気管支拡張症は,気管支での繰り返す炎症によって,不可逆的な気管支の拡張が生じた病態である。非結核性抗酸菌症やびまん性汎細気管支炎など,様々な疾患により気管支拡張症を呈する。持続する咳嗽,喀痰が主たる症状であり,時に血痰や胸痛を認めるが,無症状で肺の一部に気管支拡張症を認める場合もある。進行すると呼吸苦を生じる。
持続する咳嗽や喀痰などの自覚症状を呈し,他覚所見として胸部の聴診で,病変部にcoarse cracklesを聴取する。胸部X線写真では,気管支壁の肥厚や囊胞状あるいは輪状の陰影を認める。気管支拡張症の確定診断は,胸部CT検査によって,気管支の拡張所見を認めることで行う。気管支拡張症となった原因を検索することが非常に重要である。非結核性抗酸菌症,肺結核後遺症,アレルギー性気管支肺アスペルギルス症,びまん性汎細気管支炎や原発性線毛機能不全症候群,免疫グロブリン欠損症,日本では稀であるが囊胞性線維症などが気管支拡張症の原因となる。また,肺線維症やサルコイドーシスなどで,牽引性気管支拡張を呈する場合もある。気管支拡張症の原因を十分に検索し,その原因が明らかとなり治療が可能な場合には,原疾患に対する治療を優先して行う。

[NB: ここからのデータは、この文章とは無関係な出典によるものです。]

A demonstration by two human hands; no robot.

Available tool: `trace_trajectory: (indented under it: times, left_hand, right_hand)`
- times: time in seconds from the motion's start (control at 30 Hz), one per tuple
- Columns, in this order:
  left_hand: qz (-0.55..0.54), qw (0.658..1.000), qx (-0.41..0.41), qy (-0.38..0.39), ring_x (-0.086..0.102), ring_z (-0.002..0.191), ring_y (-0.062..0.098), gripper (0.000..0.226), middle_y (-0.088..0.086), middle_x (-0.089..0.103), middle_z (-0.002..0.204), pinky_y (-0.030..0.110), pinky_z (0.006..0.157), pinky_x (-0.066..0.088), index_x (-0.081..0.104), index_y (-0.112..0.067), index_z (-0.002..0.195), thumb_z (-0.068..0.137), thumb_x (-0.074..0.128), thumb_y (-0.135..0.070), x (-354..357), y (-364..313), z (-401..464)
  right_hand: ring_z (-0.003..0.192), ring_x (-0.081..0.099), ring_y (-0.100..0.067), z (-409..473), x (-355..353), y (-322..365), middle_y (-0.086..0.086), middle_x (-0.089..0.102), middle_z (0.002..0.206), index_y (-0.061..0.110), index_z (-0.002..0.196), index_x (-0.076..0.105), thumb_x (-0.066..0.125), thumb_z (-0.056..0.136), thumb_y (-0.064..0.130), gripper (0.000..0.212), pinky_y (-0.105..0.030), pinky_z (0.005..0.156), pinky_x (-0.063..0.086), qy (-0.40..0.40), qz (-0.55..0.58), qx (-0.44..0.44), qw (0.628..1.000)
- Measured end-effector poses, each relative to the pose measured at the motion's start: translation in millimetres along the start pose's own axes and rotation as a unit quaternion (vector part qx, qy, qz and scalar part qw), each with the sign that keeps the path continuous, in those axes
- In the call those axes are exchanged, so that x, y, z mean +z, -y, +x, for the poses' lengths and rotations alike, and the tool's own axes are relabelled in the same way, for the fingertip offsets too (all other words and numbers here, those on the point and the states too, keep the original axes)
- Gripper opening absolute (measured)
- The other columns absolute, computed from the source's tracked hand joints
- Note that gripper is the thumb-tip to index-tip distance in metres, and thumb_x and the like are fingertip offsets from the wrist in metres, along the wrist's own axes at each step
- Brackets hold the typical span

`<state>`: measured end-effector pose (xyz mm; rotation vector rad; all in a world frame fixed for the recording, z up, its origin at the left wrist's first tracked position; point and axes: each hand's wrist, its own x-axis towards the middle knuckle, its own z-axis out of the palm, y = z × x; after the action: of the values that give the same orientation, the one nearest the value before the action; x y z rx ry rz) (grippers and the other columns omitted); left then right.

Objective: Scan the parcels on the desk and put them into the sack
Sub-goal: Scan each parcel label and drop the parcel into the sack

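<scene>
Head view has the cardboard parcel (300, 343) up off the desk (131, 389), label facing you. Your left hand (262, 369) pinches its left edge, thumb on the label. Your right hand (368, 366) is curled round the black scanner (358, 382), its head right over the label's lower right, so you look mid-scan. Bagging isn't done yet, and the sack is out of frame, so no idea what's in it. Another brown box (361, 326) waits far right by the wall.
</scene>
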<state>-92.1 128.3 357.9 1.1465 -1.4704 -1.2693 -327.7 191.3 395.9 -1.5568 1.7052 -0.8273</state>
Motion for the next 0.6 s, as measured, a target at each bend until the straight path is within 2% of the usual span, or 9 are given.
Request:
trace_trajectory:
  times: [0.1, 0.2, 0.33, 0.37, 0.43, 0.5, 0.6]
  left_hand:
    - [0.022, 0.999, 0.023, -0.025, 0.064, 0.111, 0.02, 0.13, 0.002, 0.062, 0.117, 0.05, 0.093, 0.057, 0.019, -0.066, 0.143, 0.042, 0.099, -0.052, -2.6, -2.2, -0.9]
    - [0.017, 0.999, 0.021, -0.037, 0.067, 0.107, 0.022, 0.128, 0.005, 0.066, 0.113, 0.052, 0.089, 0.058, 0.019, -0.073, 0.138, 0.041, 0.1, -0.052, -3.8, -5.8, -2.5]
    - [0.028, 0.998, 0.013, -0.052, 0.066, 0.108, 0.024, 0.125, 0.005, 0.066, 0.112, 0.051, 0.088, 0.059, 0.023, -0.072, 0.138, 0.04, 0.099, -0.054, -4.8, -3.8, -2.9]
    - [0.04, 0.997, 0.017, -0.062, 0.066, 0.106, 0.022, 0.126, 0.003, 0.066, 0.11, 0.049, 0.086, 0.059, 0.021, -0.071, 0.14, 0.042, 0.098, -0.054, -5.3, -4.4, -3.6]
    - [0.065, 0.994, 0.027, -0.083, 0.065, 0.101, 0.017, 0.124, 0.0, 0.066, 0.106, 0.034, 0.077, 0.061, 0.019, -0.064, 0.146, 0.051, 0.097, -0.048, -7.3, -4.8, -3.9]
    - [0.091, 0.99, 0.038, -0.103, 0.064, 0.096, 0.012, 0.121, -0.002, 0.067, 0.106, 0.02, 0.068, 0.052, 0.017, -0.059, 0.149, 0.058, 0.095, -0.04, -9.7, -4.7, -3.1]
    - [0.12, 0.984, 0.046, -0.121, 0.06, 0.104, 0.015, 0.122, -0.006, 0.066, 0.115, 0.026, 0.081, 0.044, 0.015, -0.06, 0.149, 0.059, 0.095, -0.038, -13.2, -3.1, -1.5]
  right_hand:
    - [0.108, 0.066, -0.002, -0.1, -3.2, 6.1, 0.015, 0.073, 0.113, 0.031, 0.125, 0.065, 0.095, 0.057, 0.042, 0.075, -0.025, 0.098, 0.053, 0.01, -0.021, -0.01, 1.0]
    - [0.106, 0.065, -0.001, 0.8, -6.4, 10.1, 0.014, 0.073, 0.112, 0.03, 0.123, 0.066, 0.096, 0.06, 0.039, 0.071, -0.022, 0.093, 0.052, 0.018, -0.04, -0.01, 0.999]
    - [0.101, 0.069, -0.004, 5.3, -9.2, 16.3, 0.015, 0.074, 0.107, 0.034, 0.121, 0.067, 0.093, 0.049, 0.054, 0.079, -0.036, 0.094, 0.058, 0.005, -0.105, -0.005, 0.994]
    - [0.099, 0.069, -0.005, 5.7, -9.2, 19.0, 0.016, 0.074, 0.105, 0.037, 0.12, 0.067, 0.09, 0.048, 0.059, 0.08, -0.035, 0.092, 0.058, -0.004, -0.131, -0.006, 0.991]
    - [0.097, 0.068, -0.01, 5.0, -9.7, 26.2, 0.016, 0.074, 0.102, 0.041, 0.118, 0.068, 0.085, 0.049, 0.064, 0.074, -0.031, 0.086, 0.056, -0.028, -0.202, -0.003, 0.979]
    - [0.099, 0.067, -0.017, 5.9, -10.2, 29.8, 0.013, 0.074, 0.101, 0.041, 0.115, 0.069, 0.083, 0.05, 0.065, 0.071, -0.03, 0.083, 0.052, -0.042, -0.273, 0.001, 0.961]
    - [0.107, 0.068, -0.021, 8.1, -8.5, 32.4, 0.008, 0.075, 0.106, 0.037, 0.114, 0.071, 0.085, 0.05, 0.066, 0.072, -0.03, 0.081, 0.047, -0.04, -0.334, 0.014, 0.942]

気管支拡張症の治療は,急性増悪の頻度を低減すること,病変の進行を抑制すること,症状を軽減することが主たる目的である。そのためには薬物療法だけでなく,予防接種や呼吸リハビリテーションなどの補助的治療も重要である。慢性期ではびまん性汎細気管支炎に準じて,14員環,15員環系マクロライド系薬の少量長期投与を行う。これはマクロライド系薬による抗炎症作用や,持続感染していることの多い緑膿菌に対するクォーラムセンシング抑制による病原性軽減作用などを期待して行われている。一方で,マクロライド系薬少量長期療法を行うと抗酸菌のマクロライド系薬耐性を誘導する可能性がある。マクロライド系薬は非結核性抗酸菌症に対するキードラッグであるため,少量長期投与を行う場合には,非結核性抗酸菌症による気管支拡張症を否定する必要がある。
気管支拡張症の急性増悪時には肺炎球菌,インフルエンザ菌,モラクセラ・カタラーリス,緑膿菌などが原因菌となることが多い。経験的治療では,こうした原因菌をカバーする抗菌薬の選択を行う。外来での加療が可能な場合には,経口のフルオロキノロン系薬の投与,入院での加療が必要な症例で肺炎球菌やインフルエンザ菌が原因菌として考えられる場合は,スルバクタム/アンピシリンやセフトリアキソンを投与する。緑膿菌が原因菌として考えられる場合には,タゾバクタム/ピペラシリンやカルバペネム系薬,フルオロキノロン系薬の点滴静注を行う。気管支拡張症の患者では急性増悪を繰り返し,抗菌薬を頻回に投与する場合があるので,薬剤耐性菌が急性増悪の原因菌となる場合がある。急性増悪時には喀痰の細菌培養を実施し,原因菌の特定とともに薬剤感受性試験結果を勘案し,適切な抗菌薬の選択を行う。さらに重症の場合や緑膿菌が原因菌の場合にはPK/PDを考慮し,投与量や投与回数を多くする必要がある。
病状が進み呼吸不全が進行した場合には,在宅酸素療法の導入を検討する。